▶ _REQUIREMENT_
Your task is to write out exactly the lines of the listing below, from the first down to the line that holds "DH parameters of".
BEGIN
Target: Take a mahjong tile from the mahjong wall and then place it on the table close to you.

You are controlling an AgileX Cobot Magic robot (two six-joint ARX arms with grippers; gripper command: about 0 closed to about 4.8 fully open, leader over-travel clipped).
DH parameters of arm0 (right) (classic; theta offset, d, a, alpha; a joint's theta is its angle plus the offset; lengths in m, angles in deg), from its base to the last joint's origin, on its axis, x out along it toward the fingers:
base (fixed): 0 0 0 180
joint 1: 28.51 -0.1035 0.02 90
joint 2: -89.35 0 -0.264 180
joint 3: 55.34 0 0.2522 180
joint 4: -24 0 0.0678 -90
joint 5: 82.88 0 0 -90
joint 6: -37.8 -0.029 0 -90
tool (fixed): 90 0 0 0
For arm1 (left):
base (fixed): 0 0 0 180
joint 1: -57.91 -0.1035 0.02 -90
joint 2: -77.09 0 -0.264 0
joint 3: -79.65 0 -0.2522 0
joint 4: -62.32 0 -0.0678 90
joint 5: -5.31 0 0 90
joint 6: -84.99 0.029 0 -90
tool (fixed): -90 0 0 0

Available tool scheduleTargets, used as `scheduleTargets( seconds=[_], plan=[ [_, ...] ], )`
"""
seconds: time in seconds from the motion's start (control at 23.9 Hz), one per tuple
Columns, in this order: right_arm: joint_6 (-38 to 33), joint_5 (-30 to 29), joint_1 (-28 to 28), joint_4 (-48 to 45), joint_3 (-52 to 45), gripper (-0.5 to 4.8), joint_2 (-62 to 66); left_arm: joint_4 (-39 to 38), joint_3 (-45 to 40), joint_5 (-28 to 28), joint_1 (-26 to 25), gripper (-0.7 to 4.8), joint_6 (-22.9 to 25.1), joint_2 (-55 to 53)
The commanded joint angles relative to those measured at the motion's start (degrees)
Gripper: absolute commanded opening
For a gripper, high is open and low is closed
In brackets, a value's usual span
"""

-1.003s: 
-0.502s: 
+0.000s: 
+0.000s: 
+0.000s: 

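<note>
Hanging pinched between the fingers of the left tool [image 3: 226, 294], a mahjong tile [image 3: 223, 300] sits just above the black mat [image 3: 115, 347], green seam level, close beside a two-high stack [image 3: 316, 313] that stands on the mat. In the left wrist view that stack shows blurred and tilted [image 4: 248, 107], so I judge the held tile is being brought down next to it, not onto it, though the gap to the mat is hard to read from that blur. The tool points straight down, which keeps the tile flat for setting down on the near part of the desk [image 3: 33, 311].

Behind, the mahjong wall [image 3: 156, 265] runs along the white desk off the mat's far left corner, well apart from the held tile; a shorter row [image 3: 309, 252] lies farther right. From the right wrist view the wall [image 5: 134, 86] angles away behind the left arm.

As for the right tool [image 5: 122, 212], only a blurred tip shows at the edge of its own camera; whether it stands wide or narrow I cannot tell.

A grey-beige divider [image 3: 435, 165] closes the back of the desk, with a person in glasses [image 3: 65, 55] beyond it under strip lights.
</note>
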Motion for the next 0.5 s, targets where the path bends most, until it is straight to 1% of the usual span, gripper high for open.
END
▶ _TASK RESULT_
Target: Take a mahjong tile from the mahjong wall and then place it on the table close to you.

You are controlling an AgileX Cobot Magic robot (two six-joint ARX arms with grippers; gripper command: about 0 closed to about 4.8 fully open, leader over-travel clipped).
DH parameters of arm0 (right) (classic; theta offset, d, a, alpha; a joint's theta is its angle plus the offset; lengths in m, angles in deg), from its base to the last joint's origin, on its axis, x out along it toward the fingers:

There is no more to the output.